Gudolle sinaliza o que é necessário para um jóquei se destacar na carreira:
— Tem que ter coragem e garra. E o principal: o jóquei tem que ser honesto. Tendo credibilidade, todos os proprietários de cavalos vão desejá-lo como jóquei.
Relação com os cavalos envolve amor e dedicação. E dinheiro
Para os proprietários de cavalos, a relação com os animais é de amor e dedicação. Um exemplo é a veterinária Fabiane de Mattos, 36. Ela costuma acompanhar de perto não só as corridas, mas também os treinamentos de El Cosechero. O cavalo, que tem cinco anos, ensaia sempre com uma carapuça na qual está afixado o símbolo da flor-de-lis, associado à monarquia francesa.
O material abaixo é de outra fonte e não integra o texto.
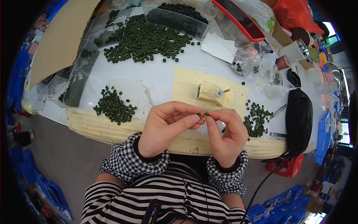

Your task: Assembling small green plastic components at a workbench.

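Observation:
Near the table's front edge, my left hand (166, 125) and my right hand (227, 134) meet at the fingertips. Thumb and forefinger of each are pinched together. A small dark green piece (198, 115) shows at the left fingertips, and another bit of green (207, 114) at the right ones; whether they are one piece or two parts is too small to tell. Just beyond the hands stands a small block wrapped in cream tape (212, 93) with a metal pin sticking out. Loose green round pieces lie in a pile (115, 106) to the left and a smaller pile (256, 119) to the right.
A large heap of green pieces (141, 37) spreads at the back, beside clear plastic bins (179, 18). A cardboard sheet (56, 41) leans at left. White tissue (218, 47), a red-framed phone-like object (242, 20), plastic bags and a black mesh-covered object (299, 119) lie rightward.

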Demonstrator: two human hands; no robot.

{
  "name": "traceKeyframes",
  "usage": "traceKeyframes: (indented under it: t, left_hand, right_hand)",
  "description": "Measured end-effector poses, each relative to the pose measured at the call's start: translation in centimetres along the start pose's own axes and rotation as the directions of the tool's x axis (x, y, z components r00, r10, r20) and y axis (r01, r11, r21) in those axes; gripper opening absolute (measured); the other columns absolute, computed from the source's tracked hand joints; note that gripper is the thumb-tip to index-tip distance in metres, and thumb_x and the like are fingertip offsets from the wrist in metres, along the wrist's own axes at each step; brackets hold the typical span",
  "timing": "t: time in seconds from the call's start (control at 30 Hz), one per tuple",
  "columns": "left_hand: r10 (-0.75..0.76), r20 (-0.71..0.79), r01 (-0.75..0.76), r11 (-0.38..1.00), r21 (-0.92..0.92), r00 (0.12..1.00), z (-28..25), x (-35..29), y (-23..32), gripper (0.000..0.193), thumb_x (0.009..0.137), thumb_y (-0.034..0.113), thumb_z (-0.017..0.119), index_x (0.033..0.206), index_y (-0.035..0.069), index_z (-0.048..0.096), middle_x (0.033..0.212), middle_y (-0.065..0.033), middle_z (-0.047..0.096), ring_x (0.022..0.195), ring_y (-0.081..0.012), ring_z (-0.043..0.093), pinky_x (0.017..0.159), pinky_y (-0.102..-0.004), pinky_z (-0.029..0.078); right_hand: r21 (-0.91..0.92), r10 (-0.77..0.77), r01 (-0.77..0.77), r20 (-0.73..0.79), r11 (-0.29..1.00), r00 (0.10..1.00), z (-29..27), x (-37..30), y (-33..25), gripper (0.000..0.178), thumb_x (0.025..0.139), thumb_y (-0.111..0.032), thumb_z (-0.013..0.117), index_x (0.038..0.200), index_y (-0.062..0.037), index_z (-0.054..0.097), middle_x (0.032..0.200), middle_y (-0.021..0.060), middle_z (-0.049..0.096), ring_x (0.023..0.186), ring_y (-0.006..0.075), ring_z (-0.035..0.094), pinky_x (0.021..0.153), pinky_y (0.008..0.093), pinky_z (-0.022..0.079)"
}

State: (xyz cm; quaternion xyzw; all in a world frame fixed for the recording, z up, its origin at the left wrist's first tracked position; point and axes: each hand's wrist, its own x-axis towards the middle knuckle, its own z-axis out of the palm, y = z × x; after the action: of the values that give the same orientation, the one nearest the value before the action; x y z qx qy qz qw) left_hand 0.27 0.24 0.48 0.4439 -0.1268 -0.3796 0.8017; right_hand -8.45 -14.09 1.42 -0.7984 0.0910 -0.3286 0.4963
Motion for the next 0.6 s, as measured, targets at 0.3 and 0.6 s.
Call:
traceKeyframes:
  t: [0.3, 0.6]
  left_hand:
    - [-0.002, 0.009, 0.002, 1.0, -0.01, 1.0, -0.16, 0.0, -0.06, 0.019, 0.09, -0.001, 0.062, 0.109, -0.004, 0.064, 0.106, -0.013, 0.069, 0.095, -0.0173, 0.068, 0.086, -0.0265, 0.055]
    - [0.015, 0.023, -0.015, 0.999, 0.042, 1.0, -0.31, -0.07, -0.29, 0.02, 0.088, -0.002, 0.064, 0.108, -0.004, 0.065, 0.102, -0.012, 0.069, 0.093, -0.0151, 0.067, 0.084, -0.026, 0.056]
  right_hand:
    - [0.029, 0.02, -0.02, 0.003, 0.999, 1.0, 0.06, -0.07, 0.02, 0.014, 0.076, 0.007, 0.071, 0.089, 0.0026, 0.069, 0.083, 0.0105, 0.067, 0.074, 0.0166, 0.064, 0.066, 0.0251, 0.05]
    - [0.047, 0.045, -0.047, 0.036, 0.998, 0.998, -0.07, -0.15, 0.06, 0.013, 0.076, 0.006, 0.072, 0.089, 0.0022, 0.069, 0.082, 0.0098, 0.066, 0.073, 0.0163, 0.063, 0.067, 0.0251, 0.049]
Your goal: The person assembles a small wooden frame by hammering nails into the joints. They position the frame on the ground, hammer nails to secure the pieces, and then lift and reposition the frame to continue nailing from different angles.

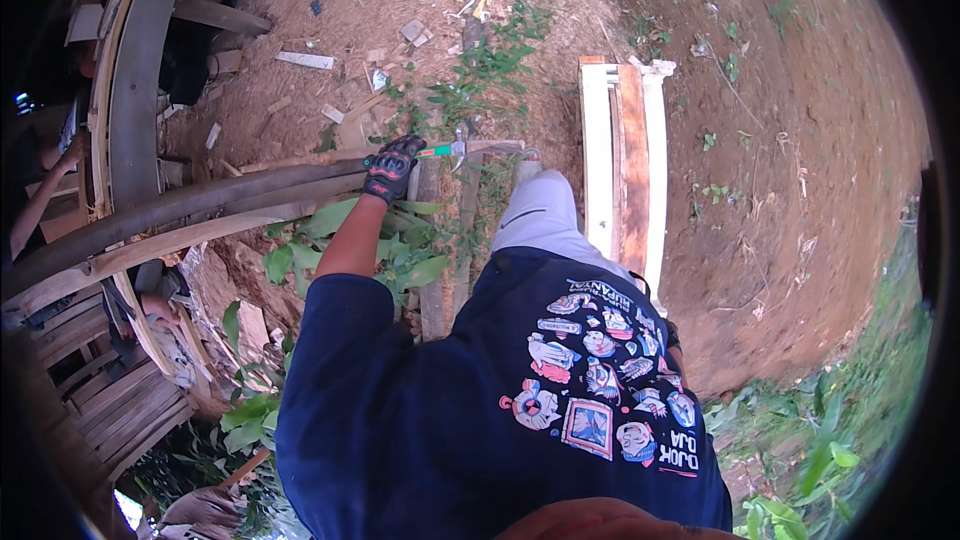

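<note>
In a black glove with red trim, my left hand is closed on the green handle of a hammer. The hammer's metal head points right, over the ground. Close under this hand run long weathered wooden beams. To the right of my leg is a bundle of long boards, white on the outside and reddish brown in the middle, with shaped ends. Its near end passes behind my dark blue shirt. Only a dark edge of my right hand shows beside the shirt, near that end; its fingers are hidden.
Wood offcuts and chips litter the dirt ground. Leafy plants grow beside the beams. At the left, other people's hands show near a wooden frame and stacked slats. A bare earth slope lies right.
</note>
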Available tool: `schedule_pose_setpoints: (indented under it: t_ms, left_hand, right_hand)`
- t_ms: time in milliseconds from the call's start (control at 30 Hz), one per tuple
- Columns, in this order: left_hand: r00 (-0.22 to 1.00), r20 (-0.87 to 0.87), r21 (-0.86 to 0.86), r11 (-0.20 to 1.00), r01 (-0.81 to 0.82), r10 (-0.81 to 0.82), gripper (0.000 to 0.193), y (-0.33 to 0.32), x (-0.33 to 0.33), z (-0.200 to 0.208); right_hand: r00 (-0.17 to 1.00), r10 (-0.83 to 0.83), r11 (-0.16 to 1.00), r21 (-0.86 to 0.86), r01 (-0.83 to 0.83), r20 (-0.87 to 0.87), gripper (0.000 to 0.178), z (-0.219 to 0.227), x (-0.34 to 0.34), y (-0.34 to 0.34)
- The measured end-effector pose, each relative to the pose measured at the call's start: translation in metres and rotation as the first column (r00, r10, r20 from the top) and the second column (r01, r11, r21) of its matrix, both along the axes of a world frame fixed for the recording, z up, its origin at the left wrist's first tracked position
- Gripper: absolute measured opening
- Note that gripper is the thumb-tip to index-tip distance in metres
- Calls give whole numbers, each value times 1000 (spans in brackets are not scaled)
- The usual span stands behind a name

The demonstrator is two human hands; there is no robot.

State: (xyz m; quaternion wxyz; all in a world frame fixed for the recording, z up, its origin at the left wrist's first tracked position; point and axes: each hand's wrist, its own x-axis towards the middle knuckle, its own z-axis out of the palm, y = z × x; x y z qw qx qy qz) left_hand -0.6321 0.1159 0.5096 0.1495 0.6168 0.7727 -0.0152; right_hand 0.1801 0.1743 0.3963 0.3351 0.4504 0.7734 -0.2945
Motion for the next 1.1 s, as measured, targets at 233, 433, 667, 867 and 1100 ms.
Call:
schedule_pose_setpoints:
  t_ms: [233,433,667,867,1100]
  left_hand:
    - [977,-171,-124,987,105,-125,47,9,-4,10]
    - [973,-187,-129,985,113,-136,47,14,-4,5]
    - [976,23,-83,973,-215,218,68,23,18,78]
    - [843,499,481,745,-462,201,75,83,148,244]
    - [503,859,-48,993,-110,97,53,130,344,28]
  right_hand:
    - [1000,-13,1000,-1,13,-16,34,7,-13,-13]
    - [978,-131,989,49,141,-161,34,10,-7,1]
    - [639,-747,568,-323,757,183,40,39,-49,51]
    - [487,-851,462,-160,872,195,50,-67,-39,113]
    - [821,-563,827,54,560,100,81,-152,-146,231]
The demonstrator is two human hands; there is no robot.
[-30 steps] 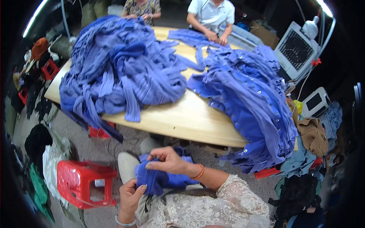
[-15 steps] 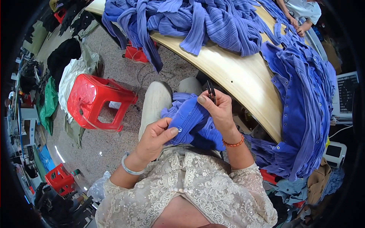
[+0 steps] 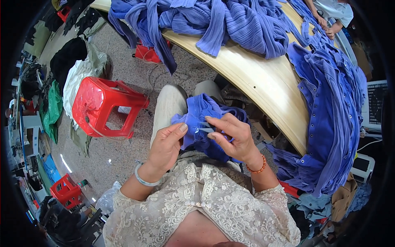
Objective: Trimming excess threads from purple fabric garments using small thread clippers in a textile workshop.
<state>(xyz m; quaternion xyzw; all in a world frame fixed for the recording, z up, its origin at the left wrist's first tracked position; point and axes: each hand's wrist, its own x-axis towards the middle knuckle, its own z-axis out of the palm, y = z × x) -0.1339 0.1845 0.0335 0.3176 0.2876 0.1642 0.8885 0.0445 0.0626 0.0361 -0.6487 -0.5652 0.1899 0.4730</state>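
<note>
A blue ribbed garment (image 3: pixel 201 110) lies bunched on my lap, over my knees. My left hand (image 3: pixel 166 149) pinches its left edge between thumb and fingers; a silver bangle is on that wrist. My right hand (image 3: pixel 233 139) holds small metal thread snips (image 3: pixel 205 128) against the fabric, tips pointing left toward my left thumb. An orange bead bracelet circles the right wrist. The two hands are close together, with the cloth stretched between them.
A curved wooden table (image 3: pixel 258 80) in front carries heaps of blue garments (image 3: pixel 234 22), and another heap (image 3: pixel 335 103) hangs off its right edge. A red plastic stool (image 3: pixel 103 108) stands to my left. Bags and clothes line the left floor. Another person's arms (image 3: pixel 329 18) work at the far side.
The view has tipped further down toward my lap. My right hand has lowered from holding the snips upright to laying them flat on the fabric near my left thumb.
</note>
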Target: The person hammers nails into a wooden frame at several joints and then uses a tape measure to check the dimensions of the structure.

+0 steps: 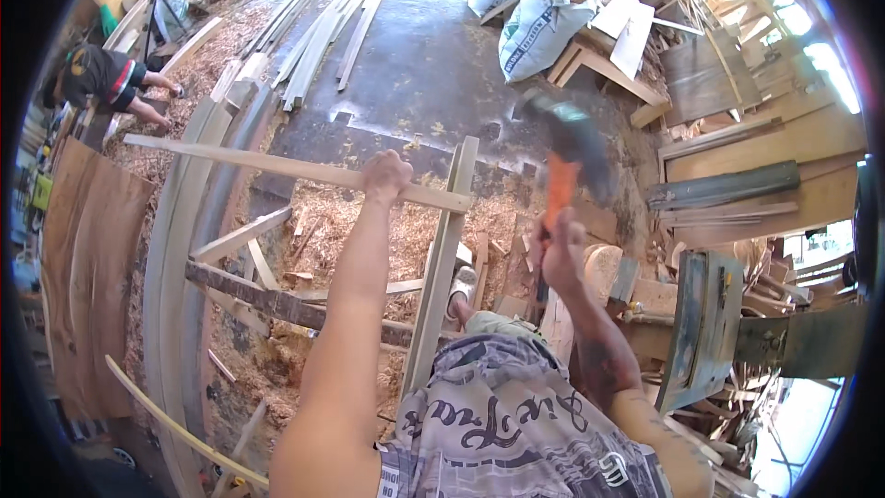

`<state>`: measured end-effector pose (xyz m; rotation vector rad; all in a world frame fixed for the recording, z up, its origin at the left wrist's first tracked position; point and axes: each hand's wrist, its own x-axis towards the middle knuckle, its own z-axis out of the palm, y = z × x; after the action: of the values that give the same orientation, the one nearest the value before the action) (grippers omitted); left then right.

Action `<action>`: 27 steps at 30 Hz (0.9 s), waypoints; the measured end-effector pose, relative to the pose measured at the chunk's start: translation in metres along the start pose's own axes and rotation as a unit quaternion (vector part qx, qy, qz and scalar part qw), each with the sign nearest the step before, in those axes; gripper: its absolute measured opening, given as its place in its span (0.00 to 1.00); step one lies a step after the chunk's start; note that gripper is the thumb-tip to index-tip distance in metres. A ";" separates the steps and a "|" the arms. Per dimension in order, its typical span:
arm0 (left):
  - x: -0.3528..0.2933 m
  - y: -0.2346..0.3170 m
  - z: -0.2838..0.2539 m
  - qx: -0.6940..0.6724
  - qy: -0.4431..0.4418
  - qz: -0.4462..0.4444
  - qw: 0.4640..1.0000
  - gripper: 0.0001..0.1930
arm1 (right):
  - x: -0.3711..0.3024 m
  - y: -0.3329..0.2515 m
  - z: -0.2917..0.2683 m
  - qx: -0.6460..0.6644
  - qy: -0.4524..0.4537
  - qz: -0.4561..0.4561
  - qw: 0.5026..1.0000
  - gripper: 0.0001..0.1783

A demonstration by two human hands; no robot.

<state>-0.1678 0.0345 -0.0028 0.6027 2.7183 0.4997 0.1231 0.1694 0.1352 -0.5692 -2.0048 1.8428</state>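
Observation:
My left hand [385,175] is closed around a long thin wooden strip [249,159]. The strip runs crosswise, its right end lying over an upright-looking board [444,258] near my legs and its left end reaching past the long beams at left. In my right hand [560,249] is a hammer [561,186] with an orange and black handle, held raised to the right of the board. Its dark head is smeared by motion. Whether a nail sits where strip and board cross is too small to tell.
Long beams [171,295] and a dark crossbar [267,297] form a frame over wood shavings [369,231]. Filled sacks [544,28] stand beyond, near loose planks [336,28]. Another person [97,74] bends down at far left. A dark panel [691,332] stands at right.

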 end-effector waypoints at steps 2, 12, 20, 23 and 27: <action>0.000 0.011 0.001 0.009 0.006 -0.003 1.000 0.15 | -0.001 -0.006 -0.004 0.051 0.010 -0.097 0.994 0.37; 0.022 0.002 0.022 0.029 0.033 0.034 0.998 0.18 | -0.052 0.135 -0.044 -0.161 -0.019 0.167 0.973 0.34; -0.046 -0.062 0.018 -0.505 0.240 0.001 0.829 0.18 | -0.151 0.157 -0.165 -0.074 0.200 0.361 0.908 0.27; -0.141 -0.110 0.037 -0.558 0.243 -0.065 0.791 0.15 | -0.177 0.133 -0.190 -0.056 0.237 0.370 0.897 0.23; -0.291 -0.206 0.019 -0.628 0.205 -0.163 0.733 0.19 | -0.170 0.118 -0.183 -0.086 0.192 0.345 0.915 0.22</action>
<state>0.0191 -0.2670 -0.0372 -0.4023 1.9506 2.2189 0.3691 0.2457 0.0353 -1.7263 -1.8218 1.6932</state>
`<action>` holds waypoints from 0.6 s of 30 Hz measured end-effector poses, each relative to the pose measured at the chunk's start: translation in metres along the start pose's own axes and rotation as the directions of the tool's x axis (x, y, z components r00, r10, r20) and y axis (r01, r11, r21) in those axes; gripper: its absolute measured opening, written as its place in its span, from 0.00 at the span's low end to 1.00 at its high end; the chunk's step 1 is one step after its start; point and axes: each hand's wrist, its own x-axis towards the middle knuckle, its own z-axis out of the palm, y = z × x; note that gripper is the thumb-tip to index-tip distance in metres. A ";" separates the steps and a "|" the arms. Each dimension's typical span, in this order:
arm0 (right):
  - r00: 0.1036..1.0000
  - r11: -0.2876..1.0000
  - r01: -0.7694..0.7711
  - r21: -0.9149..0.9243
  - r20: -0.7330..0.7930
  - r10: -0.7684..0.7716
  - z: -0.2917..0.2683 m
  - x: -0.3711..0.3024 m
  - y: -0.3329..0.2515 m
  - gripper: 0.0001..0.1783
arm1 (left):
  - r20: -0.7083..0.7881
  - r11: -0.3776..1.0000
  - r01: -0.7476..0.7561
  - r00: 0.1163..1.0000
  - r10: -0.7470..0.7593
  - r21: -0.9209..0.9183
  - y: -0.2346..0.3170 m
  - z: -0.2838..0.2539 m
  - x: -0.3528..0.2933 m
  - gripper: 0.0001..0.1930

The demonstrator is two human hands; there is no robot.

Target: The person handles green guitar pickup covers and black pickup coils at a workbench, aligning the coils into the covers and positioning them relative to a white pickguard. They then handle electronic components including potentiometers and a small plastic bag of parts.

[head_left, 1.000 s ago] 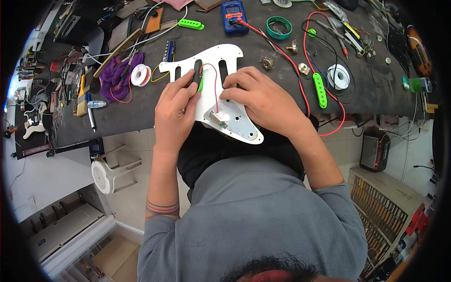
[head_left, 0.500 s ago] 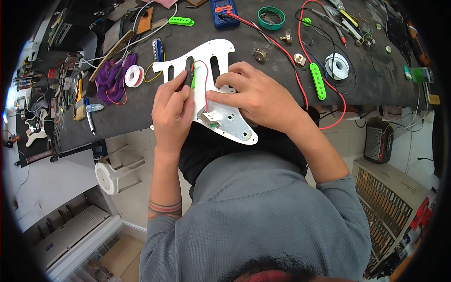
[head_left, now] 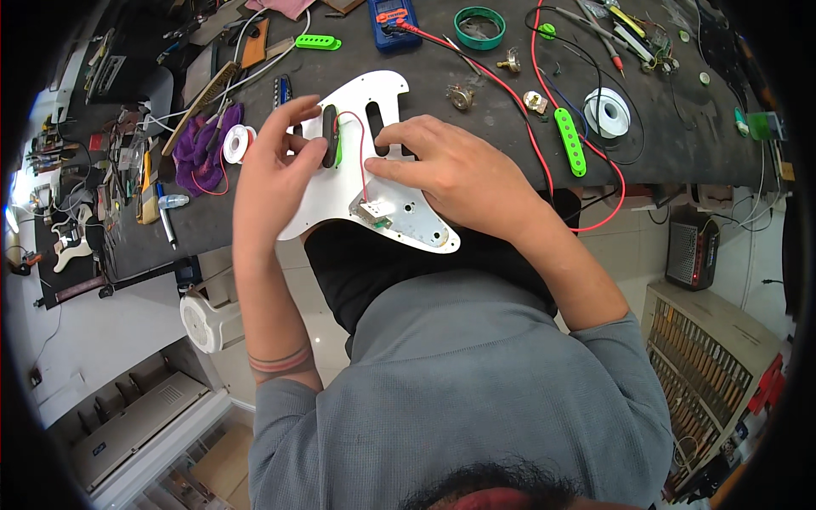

— Fico extremamente emocionada e tenho uma relação de quase filho com ele. Quando me vê, ele relincha — encanta-se.
Segundo Fabiane, para bancar os custos de um cavalo de corrida, o gasto mensal fica em torno de R$ 1,4 mil. Mas ela acaba investindo mais.
— Usamos nele ferraduras de alumínio, que são mais leves em relação às de ferro, e mais caras. Também dou suplementos e vitaminas — cita.
Os cavalos de corrida são como atletas, ela compara. Têm alimentação baseada em aveia, alfafa e ração, com alguns tratadores ainda usando milho — algo menos usual, atualmente. Os animais são montados cedo da manhã para se evitar o calor intenso, por hábito e por ser mais saudável para eles. Por semana, são cinco dias de treino e dois de folga — para recuperar a musculatura.
O fotógrafo Ricardo Rímoli, 58, é um dos proprietários da égua Estrela da Lagoa, de quatro anos.
— A Estrela gosta de comer açúcar mascavo na palma da minha mão — revela, pontuando que o cavalo reconhece o dono pela voz e pelo cheiro.
Ele assegura gastar R$ 2 mil por mês entre alimentação e trato do animal. Convive com os cavalos — e com as corridas no Cristal — desde cedo.
— Trabalhei no hipódromo com 16 anos, recolhendo apostas para o meu pai, que chegou a ter 16 cavalos — conclui.